This is one of the most fascinating CDs of recent times. British composer Tarik O’Regan (b. 1978) based his composition ‘Scattered Rhymes’ on two fourteenth century texts, one in English (author unknown) and the other excerpted from the ‘Canzoniere’ by Francesco Petrarca (1304-1374) . Both texts have earthy and sensual themes as well as divine love, with the emphasis on conflicts between the two.

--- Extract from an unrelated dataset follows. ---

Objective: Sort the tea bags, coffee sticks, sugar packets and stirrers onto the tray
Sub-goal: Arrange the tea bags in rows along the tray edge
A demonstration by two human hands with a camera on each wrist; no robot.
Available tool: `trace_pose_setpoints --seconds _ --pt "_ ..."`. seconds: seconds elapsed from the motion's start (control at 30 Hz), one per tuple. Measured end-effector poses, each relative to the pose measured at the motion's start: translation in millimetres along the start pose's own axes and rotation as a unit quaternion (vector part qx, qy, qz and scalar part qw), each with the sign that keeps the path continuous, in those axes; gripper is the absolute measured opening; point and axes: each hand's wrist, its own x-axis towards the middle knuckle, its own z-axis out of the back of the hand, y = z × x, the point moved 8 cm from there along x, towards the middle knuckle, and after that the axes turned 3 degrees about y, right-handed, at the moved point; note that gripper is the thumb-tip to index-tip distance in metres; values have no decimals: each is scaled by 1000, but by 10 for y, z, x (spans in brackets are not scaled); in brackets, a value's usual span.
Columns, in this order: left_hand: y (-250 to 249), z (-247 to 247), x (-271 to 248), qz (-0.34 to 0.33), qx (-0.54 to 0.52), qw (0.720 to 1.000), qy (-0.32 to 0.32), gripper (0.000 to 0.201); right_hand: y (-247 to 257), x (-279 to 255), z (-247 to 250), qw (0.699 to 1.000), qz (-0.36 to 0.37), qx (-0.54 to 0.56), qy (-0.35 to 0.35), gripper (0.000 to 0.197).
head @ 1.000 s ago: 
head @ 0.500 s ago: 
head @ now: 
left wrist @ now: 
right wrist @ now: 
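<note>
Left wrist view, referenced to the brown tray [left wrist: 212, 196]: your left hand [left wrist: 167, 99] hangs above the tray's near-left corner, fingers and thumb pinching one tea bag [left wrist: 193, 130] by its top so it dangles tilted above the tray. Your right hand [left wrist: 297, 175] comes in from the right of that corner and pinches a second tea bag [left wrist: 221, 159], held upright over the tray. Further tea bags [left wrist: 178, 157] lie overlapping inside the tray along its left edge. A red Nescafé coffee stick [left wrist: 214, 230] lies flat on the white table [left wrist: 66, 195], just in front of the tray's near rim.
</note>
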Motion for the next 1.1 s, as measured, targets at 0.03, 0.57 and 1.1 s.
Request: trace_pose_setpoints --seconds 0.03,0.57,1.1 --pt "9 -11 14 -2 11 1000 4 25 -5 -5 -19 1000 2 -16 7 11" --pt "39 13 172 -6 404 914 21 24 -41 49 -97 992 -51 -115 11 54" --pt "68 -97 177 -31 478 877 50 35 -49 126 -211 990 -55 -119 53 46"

Although ‘Scattered Rhymes’ (named after Petrarca’s ‘rime sparse’) has strongly pronounced cotemporary polyrhythmic elements with complex layers of melody and harmony building up to tensions between consonance and dissonance suggesting a special kind of modernistic ambiguity, the work is clearly inspired by the magnificent ‘Messe de Nostre Dame’ by Guillaume de Machaut (ca 1400-1474). Six hundred years ago, Machaut created what, for that time, was an incredibly complicated work; one that is considered today to be an extraordinarily fascinating piece of music. We recognise the same kind of rhythmic complexity, with apparently loose, empty fifths being built up into steadily more complicated, often scouring, harmonies and almost grotesque contrasts between soberly formed passages and other moments when the spiritual appears to have overwhelmed the material side. I know of no other 14th century work in which the art of ornamentation is already developed to such an extent and where so much is demanded from the vocalists. Almost all of us know that the choral finale of Beethoven’s Ninth is considered to be as un-singable as the Gloria from his Missa Solemnis, but four centuries earlier Machaut might well have claimed this honour!

No wonder, then, that O’Regan should have allowed himself to be inspired by Machaut, with the ‘Messe’ serving him well as a model, whilst maintaining a strictly contemporary modern idiom. We are not dealing with a style of composing like that of Arvo Pärt (b. 1935), our contemporary Palestrina, whose music – compared to that of O’Regan’s – proves to be limitless diatonic murmuring. Not to mention John Tavener…

The performances are sublime, even in the smaller pieces like Dufay’s ‘Ave regina celorum’ and Machaut’s and O’Regan’s ‘Douce dame jolie’. Certainly Gavin Bryars’ ‘Super flumina’ (2000) is a most charming miniature. This 65-year old English composer and jazz bassist has written several pieces amongst others for the Hilliard Ensemble, Trio Medieval and the Estonian National Male Choir.

The Orlando Consort (countertenor, two tenors and baritone) sounds almost heavenly, even in the countless extremely difficult passages; the Estonian Philharmonic Chamber Choir (eight sopranos, six altos, six tenors and seven basses) under the direction of Paul Hillier, intensely experienced in this type of repertoire, excels in the crystal clear polyphonies needed to support these exquisite works.

This recording is a true gem, both in surround-sound and normal stereo. This is a CD that you really cannot ignore, with so many pleasurable, enriching hours in the prospect.